[TASK REQUIREMENTS] For the listing beneath, state how many lines contain the string "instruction". Give the number by itself.

── MATERIAL PROVIDED ──

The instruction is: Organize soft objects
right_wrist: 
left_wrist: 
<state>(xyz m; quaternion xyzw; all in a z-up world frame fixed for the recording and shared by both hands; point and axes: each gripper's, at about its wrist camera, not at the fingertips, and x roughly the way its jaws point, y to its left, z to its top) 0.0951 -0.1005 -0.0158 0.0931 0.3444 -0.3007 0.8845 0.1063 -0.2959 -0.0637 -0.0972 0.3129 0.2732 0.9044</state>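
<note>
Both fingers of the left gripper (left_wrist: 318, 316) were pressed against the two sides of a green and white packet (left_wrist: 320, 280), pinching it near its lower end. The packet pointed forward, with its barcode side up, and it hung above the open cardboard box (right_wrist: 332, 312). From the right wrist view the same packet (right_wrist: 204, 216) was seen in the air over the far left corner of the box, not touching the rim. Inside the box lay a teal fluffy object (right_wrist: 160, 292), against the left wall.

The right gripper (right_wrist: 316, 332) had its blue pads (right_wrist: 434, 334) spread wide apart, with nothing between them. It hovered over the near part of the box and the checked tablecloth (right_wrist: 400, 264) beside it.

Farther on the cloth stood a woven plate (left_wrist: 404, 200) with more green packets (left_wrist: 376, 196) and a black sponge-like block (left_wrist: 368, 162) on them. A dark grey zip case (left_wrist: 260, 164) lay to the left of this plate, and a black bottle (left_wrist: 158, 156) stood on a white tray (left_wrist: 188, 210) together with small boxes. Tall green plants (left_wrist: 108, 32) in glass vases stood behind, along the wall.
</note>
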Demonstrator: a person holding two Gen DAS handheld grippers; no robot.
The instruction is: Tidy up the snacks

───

[WRITTEN SOLUTION] 2